Robert Nubel

Posted on Jan 10, 2023

A Tale of Hashery and Woe: How Mutable Hash Keys Led to an ActiveRecord Bug

#rails #ruby #programming

In the changelog of Active Record right after version 7.0.4 is a small little bugfix that would, if I wasn't about to quote it and follow it up with this whole article, probably not catch your attention:

Fix a case where the query cache can return wrong values. See #46044

Aaron Patterson

Behind this innocuous release note, though, is a fascinating tale of how hashes in Ruby really work that will take us from the Rails codebase down to the MRI source code. And it starts with a simple question:

Will this Ruby snippet print "hit" or "miss"?

key = {}
hash = { key => "hit" }
key[:foo] = rand(1e6)

puts hash[key] || "miss"

Well... it depends.

The only correct answer is "yes". It could print either value! If you think that's crazy, well, let me prove it:

# ruby 3.2; same results on 2.7
1_000_000.times.each_with_object(Hash.new(0)) do |_, result|
  key = {}
  hash = { key => "hit" }
  key[:foo] = rand(1e6)

  result[hash[key] || "miss"] += 1
end

=> {"miss"=>996050, "hit"=>3950}

Wild, right? To get to the bottom of this, we'll have to dig into the Ruby source code and find the Hash implementation.

Pop open the hood

Ruby hashes are implemented in the succinctly named hash.c. This bug is happening when we look up a value, which ultimately requires us to find the entry in the hash's underlying array. The ar_find_entry function is responsible for that.

The arguments to it are:

hash: the hash object itself
hash_value: the numerical hash of the key object (in Ruby, any object responds to .hash and produces a deterministic, numerical hash -- try it out!

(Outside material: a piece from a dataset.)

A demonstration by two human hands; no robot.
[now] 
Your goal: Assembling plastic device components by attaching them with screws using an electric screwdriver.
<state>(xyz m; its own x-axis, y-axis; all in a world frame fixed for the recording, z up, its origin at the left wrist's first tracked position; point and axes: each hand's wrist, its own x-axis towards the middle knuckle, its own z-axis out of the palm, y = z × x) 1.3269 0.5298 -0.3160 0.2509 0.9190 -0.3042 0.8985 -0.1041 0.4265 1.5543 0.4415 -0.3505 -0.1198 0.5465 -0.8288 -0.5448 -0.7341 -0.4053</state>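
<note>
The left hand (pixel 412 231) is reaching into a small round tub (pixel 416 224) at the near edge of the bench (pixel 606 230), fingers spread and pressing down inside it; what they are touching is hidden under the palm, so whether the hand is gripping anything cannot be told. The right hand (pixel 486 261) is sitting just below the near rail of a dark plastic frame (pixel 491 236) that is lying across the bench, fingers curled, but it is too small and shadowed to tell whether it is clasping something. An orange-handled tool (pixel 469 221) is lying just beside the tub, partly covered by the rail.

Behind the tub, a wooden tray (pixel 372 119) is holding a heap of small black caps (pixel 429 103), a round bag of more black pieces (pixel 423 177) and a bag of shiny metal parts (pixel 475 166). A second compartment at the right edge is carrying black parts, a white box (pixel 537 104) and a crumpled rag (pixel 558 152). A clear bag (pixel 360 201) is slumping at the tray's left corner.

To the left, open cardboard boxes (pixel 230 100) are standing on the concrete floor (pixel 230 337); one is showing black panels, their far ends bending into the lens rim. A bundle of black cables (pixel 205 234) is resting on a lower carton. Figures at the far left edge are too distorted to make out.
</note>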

This hash value is critical to how hashes work, as we'll see.)
key: the key object

static unsigned
ar_find_entry(VALUE hash, st_hash_t hash_value, st_data_t key)
{
    ar_hint_t hint = ar_do_hash_hint(hash_value);
    return ar_find_entry_hint(hash, hint, key);
}
# https://github.com/ruby/ruby/blob/ruby_3_2/hash.c#L744-L749

Your first thought (other than "whoa, how long has it been since I worked in C?") is probably to wonder what a "hint" is. The ar_do_hash_hint method, plus a quick lookup of the type definition in hash.h, tells us:

static inline ar_hint_t
ar_do_hash_hint(st_hash_t hash_value)
{
    return (ar_hint_t)hash_value;
}
# https://github.com/ruby/ruby/blob/ruby_3_2/hash.c#L403-L407

typedef unsigned char ar_hint_t;
# https://github.com/ruby/ruby/blob/ruby_3_2/internal/hash.h#L20

This typecast to an unsigned char means that a hint is just the last byte of the numerical hash. So, a number from 0 to 255.

Delving ever deeper

Armed with that knowledge, we can proceed to ar_find_entry_hint. I'll strip the debug code out of this for clarity:

static unsigned
ar_find_entry_hint(VALUE hash, ar_hint_t hint, st_data_t key)
{
    unsigned i, bound = RHASH_AR_TABLE_BOUND(hash);
    const ar_hint_t *hints = RHASH(hash)->ar_hint.ary;

    for (i = 0; i < bound; i++) {
        if (hints[i] == hint) {
            ar_table_pair *pair = RHASH_AR_TABLE_REF(hash, i);
            if (ar_equal(key, pair->key)) {
                return i;
            }
        }
    }
    return RHASH_AR_TABLE_MAX_BOUND;
}
# https://github.com/ruby/ruby/blob/ruby_3_2/hash.c#L701-L742

There are two checks this code makes for each entry to decide if it's our value:

if (hints[i] == hint) -- Ruby uses the hint as a way to quickly check if the key is likely to be our key or not.
if (ar_equal(key, pair->key)) -- but before we actually return the row as a hit, we check the actual equality of the given key and the one for this entry.

What this means is that two objects having keys with the same hint is perfectly normal: the code would spend a little wasted time before realizing the keys are different, but we wouldn't expect a false positive.

So when we mutate the hash key in the snippet at the top of this post, there's a 1 out of 256 chance that our hash still keeps the same hint.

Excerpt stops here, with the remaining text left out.